2. Shooting in Vallejo. My plan was to take two weeks off from work. My restaurant was cool about giving me the time off. (Certainly would not be the case at most restaurants.) Rachael was getting close to taking maternity leave, so it wouldn’t be a big issue with her job either. But for some of our other actor/friends, I wasn’t getting a good vibe that this would work. Also, we’d have to find camera and sound that could come north for the shoot, or find a crew from up there. We never got so far as looking for camera or sound based out of SF. (At this point, we weren’t planning on spending much money. Obviously, money solves many problems. And it also creates problems, as you’ll come to see.)
All right, so before I wrote a word of the screenplay, we had to come up with a different plan. And this became the pattern for everything that would follow.
Vallejo was ruled out, and it felt more sensible to make it a “Los Angeles” movie.
With that change, I also started playing with the notion that the infection was not only fatal, but would turn the infected into homicidal maniacs. (Like THE CRAZIES or 28 WEEKS LATER. My no-budget solution was that they don’t look any different, which would be part of the fun, since there was no warning.)
Also, the cast became bigger. Since we weren’t going to need to have people leave town, I could get more friends in the movie. My 9 person cast (really 6) doubled!
Please hold for MANIACAL, GUT-WRENCHING SCREAM.
Yup, we were gonna need a bigger boat.
The idea of setting it around Hollywood made it Servers/Actors/Hollywood types facing a zombie apocalypse. That felt fun and I could link my men in early mid-life crisis ideas to the horror story.
Is 35 an early mid-life crisis? Or just a mid-life crisis?
My perception is that a mid-life crisis is when you’re in your 40s or 50s, you get a red sports car and start dating a woman as old as your daughter. Like Uncle Rob on FAMILY TIES.
That initial idea was much darker than The Shower. I wasn’t going for comedy. This was going to be bleak, like Cormac McCarthy if he was a waiter from New Jersey. That’s not normal territory for me. At least it wasn’t then.
After making The Shower, I’ll cut your throat if I think it will make the movie better. Back then I only thought I was angry, bitter and jaded.
The new setting called for different characters and different problems.
That’s when more of the humor came in. And that felt more comfortable for me.
Maybe that was good. Maybe that was bad.
But rather than ALEX DRUMMOND’S NO COUNTRY FOR OLD WAITERS, I wrote a comedy, with horror elements, and I hoped it would be the poor waiter’s version of Shaun of the Dead or Zombieland.
The bachelor/bachelorette element didn’t feel right with the new setting. Also, there was a different character arc to consider in a comedy. (In the original, Rachael’s character was the protagonist. My idea was that since she was pregnant and already had a kid, she’d do anything to survive, and that meant kill anyone who got in her way. Part of this made it into The Shower.)
In the comedy, the protagonist was me. Or my character, at least. The guys would be wimps at the beginning. They’re upset about their lack of career success and their inability to pay the bills. These apples didn’t fall far from my tree. So, they eventually have to become men, and step up to protect their loved ones.
A baby shower setting felt fun because it gave a ticking clock and added pressure for my character.
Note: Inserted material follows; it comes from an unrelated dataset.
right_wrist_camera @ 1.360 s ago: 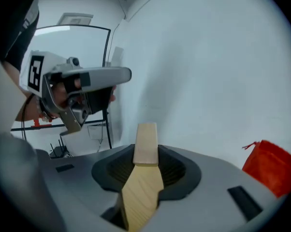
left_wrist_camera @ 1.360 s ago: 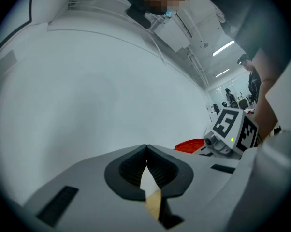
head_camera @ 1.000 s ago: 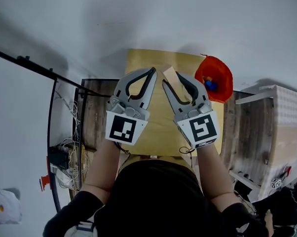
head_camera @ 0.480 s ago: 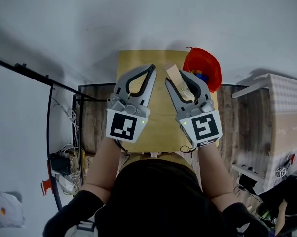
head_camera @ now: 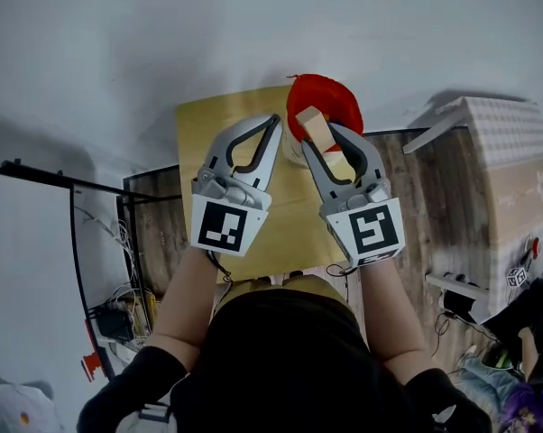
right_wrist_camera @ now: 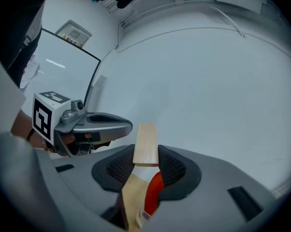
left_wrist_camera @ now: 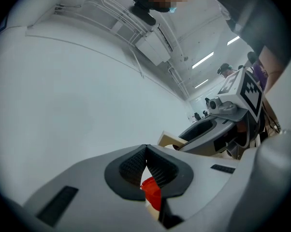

Plus, a bunch of dudes at a baby shower isn’t very masculine. Especially when those dudes are thirtysomething waiters in L.A.
I was ready to write.
And it was mostly a smooth process. I had a hard time with Page One. But once I got it, I felt like it set the right tone for what was to come.
Writing The Shower was a lot of fun. It was different a experience than I had with previous scripts. Those were all scripts I wanted someone to buy.
Now, I was liberated. I’d sit down at my desk and “know” that what I wrote was going to be in a movie.
I didn’t need Hollywood’s approval.
We were going to shoot the damn thing.